Introducing a gray area: Foucault’s indebtedness to Nietzsche’s genealogical method


This post being primarily a comment on Michael Foucault’s Nietzsche, Genealogy, History[i]

'I would like my books to be a kind of tool-box which others can rummage through to find a tool which they can use however they wish in their own area... I would like the little volume that I want to write on disciplinary systems to be useful to an educator, a warden, a magistrate, a conscientious objector. I don't write for an audience, I write for users, not readers.'  Michel Foucault, (1974) 'Prisons et asiles dans le mécanisme du pouvoir' in Dits et Ecrits, vol.

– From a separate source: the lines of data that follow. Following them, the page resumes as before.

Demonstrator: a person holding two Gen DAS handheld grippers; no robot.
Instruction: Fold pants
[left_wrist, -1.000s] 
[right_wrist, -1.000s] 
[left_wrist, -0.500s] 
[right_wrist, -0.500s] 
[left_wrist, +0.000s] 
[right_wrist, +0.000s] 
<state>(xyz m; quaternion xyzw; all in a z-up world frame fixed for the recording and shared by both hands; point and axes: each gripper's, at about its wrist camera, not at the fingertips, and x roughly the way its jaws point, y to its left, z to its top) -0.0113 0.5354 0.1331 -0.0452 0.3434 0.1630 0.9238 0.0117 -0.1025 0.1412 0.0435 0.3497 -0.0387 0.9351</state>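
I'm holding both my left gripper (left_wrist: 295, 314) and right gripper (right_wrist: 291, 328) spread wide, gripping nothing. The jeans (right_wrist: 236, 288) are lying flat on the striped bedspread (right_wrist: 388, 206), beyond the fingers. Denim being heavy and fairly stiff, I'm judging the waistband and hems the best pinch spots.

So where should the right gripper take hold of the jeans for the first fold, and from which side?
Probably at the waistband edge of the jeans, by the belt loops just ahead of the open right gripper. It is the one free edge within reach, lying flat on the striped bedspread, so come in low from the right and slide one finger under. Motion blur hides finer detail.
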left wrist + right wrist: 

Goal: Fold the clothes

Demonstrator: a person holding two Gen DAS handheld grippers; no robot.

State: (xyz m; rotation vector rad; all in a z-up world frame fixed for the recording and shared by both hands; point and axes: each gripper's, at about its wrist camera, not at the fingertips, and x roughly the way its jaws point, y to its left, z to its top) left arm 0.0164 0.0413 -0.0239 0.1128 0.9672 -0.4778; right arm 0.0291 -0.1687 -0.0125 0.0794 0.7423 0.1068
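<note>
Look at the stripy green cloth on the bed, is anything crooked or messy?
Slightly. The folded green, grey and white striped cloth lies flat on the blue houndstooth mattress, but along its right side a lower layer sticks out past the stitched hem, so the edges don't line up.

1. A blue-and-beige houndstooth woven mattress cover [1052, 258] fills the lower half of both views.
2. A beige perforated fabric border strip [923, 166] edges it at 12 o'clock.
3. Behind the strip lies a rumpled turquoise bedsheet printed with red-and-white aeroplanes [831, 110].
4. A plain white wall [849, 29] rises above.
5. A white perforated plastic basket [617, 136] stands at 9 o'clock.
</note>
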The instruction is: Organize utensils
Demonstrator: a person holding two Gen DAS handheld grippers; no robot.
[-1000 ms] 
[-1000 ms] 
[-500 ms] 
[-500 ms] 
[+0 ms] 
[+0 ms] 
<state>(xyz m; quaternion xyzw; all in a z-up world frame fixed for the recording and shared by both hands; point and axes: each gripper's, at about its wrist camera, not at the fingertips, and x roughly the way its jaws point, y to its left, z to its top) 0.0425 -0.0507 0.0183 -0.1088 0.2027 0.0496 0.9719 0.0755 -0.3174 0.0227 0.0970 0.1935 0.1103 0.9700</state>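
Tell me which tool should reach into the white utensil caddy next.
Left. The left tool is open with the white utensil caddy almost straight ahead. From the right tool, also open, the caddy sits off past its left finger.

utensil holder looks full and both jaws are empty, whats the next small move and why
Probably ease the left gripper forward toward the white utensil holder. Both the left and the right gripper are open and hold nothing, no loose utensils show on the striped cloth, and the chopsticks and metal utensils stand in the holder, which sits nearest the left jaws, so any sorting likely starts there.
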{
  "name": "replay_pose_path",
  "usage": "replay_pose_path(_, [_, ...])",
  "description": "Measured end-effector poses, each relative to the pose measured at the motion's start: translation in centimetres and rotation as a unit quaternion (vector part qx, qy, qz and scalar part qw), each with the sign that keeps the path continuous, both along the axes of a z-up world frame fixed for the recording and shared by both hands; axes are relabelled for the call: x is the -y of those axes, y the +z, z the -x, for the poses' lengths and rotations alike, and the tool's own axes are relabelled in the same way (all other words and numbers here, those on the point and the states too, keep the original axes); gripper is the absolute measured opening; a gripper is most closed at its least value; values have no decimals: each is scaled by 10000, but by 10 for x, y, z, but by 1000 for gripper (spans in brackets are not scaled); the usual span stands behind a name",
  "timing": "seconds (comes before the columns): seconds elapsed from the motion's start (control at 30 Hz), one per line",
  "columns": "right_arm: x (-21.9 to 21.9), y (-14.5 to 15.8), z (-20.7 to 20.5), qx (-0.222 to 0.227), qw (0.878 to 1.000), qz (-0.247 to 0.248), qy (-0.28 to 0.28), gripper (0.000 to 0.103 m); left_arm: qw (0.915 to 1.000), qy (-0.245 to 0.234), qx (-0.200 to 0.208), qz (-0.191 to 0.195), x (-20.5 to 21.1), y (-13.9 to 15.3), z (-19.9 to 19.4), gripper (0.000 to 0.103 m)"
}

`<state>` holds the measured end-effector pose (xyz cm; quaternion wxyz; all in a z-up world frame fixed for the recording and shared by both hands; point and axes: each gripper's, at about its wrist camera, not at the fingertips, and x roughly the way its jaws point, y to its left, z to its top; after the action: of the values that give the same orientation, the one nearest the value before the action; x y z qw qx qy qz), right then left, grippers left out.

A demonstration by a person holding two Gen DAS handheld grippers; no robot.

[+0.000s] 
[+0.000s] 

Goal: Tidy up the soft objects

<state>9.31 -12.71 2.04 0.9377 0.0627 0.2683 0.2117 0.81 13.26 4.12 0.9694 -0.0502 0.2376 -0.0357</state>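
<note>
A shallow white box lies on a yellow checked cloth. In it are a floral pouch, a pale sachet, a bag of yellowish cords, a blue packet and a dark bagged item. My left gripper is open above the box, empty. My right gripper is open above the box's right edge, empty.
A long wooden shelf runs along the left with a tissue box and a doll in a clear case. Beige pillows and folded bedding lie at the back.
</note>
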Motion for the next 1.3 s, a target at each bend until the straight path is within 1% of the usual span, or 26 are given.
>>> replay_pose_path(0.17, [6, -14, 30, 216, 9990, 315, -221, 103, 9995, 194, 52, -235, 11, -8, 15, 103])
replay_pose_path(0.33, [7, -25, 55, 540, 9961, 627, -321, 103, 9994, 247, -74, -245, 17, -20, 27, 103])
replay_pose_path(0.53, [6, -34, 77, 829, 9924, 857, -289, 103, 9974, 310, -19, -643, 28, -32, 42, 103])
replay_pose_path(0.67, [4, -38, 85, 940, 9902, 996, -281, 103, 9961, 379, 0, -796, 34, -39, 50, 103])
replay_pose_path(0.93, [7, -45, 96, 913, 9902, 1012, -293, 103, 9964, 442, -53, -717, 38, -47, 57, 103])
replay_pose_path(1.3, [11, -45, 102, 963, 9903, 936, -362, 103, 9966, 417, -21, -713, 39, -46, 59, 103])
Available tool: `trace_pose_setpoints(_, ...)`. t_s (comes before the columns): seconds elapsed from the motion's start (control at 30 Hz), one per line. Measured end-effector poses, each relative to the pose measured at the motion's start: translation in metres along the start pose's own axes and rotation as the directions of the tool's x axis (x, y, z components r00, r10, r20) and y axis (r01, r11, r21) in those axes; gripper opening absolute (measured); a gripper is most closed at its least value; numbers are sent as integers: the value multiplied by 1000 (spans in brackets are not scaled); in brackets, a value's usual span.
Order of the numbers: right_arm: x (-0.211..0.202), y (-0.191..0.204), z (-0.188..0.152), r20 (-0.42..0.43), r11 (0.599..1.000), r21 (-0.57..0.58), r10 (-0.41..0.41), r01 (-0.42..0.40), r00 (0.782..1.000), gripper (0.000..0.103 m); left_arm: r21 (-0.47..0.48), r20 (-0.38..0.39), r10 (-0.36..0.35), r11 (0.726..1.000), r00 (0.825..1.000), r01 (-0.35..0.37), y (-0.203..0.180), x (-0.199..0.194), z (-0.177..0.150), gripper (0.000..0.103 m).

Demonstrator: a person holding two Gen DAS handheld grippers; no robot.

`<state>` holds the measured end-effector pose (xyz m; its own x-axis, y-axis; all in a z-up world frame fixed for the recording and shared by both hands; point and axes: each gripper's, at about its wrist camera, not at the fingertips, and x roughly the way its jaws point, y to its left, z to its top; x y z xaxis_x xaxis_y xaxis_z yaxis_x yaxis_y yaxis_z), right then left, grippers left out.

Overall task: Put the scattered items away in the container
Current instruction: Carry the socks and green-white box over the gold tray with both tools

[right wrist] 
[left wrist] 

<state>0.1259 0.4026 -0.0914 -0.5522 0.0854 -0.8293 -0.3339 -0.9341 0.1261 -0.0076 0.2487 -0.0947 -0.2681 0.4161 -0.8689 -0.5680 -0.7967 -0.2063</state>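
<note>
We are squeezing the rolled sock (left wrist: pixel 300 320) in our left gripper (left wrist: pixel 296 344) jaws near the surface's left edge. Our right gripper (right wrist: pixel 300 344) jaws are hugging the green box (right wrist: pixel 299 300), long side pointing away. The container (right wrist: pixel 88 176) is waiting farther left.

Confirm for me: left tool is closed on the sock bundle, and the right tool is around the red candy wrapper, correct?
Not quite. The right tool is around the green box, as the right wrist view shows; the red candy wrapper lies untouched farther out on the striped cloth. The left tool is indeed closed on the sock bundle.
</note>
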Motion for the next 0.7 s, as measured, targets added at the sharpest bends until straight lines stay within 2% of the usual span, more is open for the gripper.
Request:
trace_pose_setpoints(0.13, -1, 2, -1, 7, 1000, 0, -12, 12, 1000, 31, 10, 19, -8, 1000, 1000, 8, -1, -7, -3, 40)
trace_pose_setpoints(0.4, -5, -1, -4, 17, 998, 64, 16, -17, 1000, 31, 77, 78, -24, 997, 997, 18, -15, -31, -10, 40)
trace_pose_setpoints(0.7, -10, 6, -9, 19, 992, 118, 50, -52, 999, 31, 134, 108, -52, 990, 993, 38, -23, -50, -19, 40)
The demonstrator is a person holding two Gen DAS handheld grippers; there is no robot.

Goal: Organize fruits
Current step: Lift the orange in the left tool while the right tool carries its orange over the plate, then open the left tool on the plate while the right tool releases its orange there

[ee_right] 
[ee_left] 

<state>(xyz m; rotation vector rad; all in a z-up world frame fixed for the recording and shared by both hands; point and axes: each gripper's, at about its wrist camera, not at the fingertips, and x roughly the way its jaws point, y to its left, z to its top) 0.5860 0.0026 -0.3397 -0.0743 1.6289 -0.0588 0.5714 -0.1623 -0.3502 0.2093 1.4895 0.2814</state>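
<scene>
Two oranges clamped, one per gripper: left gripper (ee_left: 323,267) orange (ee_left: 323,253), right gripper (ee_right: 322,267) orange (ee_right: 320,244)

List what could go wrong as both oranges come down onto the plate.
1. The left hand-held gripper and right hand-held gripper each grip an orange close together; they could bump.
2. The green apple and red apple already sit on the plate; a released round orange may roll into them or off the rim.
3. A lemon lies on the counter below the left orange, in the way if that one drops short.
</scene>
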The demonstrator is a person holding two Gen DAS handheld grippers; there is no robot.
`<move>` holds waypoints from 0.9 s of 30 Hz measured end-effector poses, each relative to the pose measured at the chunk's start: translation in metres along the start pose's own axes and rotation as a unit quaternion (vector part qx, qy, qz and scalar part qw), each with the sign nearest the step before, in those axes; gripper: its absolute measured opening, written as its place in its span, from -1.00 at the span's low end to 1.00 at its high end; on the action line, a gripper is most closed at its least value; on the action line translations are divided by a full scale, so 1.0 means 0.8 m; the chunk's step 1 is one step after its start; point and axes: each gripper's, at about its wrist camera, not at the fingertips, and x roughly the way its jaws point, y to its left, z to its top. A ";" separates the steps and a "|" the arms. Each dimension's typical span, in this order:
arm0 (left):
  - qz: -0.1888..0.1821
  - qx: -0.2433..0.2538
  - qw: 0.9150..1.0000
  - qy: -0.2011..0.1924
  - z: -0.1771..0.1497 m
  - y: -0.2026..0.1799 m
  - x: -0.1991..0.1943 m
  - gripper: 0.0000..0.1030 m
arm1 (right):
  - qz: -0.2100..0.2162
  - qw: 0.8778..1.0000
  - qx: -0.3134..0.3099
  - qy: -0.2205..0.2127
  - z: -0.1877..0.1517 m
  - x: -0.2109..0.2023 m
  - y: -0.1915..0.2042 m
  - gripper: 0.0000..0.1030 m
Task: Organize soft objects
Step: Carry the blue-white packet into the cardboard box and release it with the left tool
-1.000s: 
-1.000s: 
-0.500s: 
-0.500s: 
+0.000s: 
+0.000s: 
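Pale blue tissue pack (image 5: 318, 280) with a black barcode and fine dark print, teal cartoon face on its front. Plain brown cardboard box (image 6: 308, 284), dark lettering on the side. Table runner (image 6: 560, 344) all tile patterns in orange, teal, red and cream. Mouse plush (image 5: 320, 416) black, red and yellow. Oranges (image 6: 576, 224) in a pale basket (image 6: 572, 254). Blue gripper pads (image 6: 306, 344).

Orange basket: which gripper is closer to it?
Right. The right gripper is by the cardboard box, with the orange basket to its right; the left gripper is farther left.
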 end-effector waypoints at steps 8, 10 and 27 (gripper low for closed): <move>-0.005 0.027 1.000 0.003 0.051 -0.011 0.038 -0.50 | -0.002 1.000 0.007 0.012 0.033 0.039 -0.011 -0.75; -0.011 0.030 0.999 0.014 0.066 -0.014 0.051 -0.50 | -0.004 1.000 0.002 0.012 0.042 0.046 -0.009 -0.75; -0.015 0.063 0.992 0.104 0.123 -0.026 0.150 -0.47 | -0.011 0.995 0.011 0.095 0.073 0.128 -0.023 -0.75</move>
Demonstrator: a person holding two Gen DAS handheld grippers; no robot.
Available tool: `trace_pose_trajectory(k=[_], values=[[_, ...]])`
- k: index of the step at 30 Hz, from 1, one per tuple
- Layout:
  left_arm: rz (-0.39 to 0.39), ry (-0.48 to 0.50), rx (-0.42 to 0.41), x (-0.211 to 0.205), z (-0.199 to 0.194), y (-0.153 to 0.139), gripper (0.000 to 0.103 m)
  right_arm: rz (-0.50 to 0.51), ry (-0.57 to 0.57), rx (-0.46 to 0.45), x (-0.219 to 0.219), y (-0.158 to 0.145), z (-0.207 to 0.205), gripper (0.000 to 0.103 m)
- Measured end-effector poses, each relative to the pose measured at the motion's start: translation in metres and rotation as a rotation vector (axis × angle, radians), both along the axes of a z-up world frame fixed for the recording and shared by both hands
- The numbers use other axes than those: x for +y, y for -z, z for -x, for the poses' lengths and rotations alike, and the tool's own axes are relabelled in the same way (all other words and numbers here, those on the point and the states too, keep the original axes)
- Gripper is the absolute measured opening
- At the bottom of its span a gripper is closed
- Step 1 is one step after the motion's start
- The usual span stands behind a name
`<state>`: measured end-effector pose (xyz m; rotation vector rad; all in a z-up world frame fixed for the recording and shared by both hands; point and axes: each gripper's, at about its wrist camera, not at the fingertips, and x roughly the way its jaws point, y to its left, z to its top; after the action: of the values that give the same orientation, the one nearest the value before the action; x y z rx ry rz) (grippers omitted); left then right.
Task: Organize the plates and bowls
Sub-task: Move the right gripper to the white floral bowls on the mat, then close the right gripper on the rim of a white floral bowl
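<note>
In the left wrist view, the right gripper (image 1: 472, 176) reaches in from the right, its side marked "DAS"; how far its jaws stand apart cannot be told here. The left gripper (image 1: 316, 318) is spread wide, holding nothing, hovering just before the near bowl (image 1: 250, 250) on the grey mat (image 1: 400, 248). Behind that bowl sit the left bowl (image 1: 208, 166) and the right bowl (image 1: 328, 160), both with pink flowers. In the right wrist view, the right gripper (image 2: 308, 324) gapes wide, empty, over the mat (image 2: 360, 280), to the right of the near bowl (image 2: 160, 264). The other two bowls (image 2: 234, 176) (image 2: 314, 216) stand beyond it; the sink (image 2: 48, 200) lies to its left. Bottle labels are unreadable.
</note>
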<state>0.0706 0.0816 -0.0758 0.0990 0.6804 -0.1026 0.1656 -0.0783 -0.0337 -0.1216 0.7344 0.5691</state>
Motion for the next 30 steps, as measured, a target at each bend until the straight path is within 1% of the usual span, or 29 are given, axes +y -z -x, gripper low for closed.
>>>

II. Paris: Gallimard, 1994, pp. 523-4.[ii]

What kind of tool-box? 

Foucault’s text Nietzsche, Genealogy, History is on the threshold.  Methodologically it supposedly inaugurated a new approach for Michel Foucault the one-time archeologist[iii]: before this lies Madness and Civilization: A History of Insanity in the Age of Reason (1961), The Birth of the Clinic: An Archeology of Medicinal Perception (1963), The Order of Things: An Archeology of the Human Sciences (1966), after this Discipline and Punish: The Birth of the Prison (1975) and The History of Sexuality Vols 1-3 (1976-84)[iv].  I stand on the threshold also, with little other than this one methodological text to illuminate a path forward and backwards through the work of Foucault.   That is, though I have spent a reasonable amount of time with several of these volumes, I am a Foucauldian beginner.  But why not initiate an encounter with a writer by way of his methodology?[v]  If Foucault intended his work for users rather than readers, an evaluation of his methods allows us to determine the degree to which we might want to use his scholarly tools.  Indeed if this methodology engendered for Foucault a productive renewal of his work, it is worth enquiring about the resources that genealogy provides him that his archeology could not.  One might also enquire if the ontogeny of the methodology described in Nietzsche, Genealogy, History has its “origin” explicitly in Nietzsche.  At the risk of being too clever, we might however perhaps we might launch this query about Foucault’s methodological “origins” using the very tools made available to us by Foucault.  Ultimately what are Foucault’s debts to Nietzsche?  And what debts should we as latter-day genealogists have to Foucault?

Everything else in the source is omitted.